For this item, repeat the material exactly while omitting its pictures.

_ _ _ _ _

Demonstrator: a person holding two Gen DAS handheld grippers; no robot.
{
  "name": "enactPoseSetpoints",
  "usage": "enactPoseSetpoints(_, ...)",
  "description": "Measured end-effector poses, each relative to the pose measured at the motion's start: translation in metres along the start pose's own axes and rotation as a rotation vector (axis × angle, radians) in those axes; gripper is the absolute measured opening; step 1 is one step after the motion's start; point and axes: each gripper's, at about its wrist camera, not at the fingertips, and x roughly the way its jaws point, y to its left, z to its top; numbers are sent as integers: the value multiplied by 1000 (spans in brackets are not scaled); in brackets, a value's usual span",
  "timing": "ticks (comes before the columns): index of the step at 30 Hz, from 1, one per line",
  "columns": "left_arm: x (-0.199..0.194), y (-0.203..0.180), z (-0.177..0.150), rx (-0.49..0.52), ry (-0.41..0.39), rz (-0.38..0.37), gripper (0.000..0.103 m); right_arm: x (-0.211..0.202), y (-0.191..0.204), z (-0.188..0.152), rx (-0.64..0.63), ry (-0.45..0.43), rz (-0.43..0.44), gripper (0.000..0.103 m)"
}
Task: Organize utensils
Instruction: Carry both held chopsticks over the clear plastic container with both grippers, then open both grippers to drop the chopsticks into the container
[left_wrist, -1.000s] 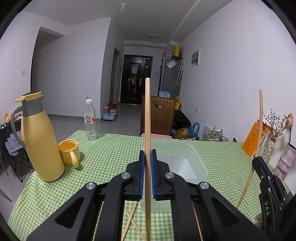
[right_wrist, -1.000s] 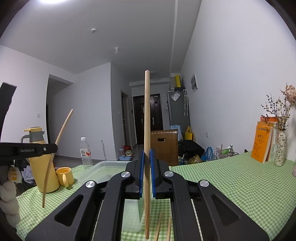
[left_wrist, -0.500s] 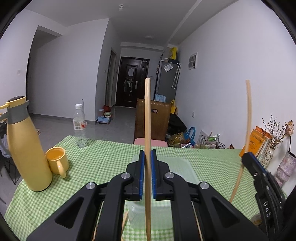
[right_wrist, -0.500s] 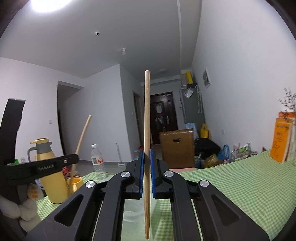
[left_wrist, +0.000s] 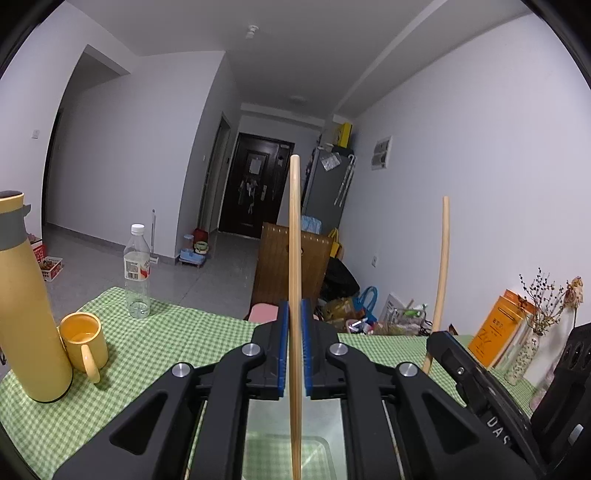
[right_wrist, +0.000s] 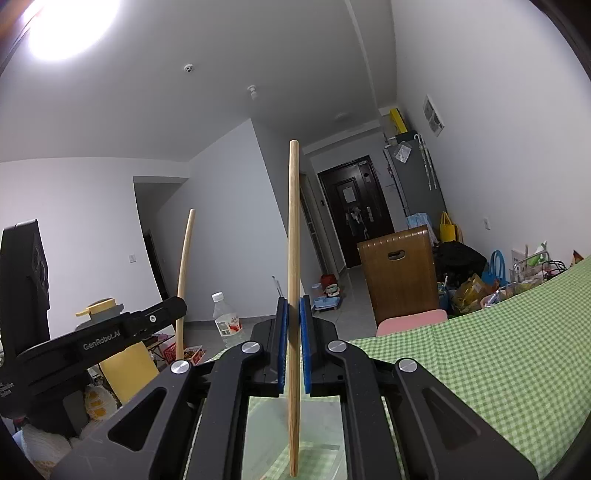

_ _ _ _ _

_Task solution_
Demonstrator: a person holding two Gen DAS handheld grippers; no robot.
{
  "name": "enactPoseSetpoints",
  "usage": "enactPoseSetpoints(_, ...)",
  "description": "Measured end-effector poses, each relative to the pose measured at the motion's start: translation in metres along the start pose's own axes and rotation as a rotation vector (axis × angle, radians) in those axes; gripper is the absolute measured opening; step 1 is one step after the motion's start; point and axes: each gripper's, at about its wrist camera, not at the fingertips, and x roughly the way its jaws point, y to its left, z to its top; numbers are sent as integers: the value multiplied by 1000 (spans in brackets are not scaled); in brackets, a value's usual span",
  "timing": "ticks (comes before the columns): index of the step at 30 Hz, from 1, one per line",
  "columns": "left_arm: x (-0.199..0.194), y (-0.203..0.180), z (-0.177..0.150), rx (-0.49..0.52), ry (-0.41..0.39), rz (-0.38..0.37), gripper (0.000..0.103 m); right_arm: x (-0.211..0.202), y (-0.191..0.204), z (-0.188..0.152), rx (-0.64..0.63), ry (-0.45..0.43), rz (-0.43..0.44), gripper (0.000..0.103 m)"
}
Task: Organize utensils
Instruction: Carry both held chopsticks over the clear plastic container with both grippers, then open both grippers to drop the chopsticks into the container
[left_wrist, -1.000s] 
[right_wrist, -1.000s] 
[left_wrist, -0.500s] 
[right_wrist, -0.500s] 
[left_wrist, +0.000s] 
[right_wrist, +0.000s] 

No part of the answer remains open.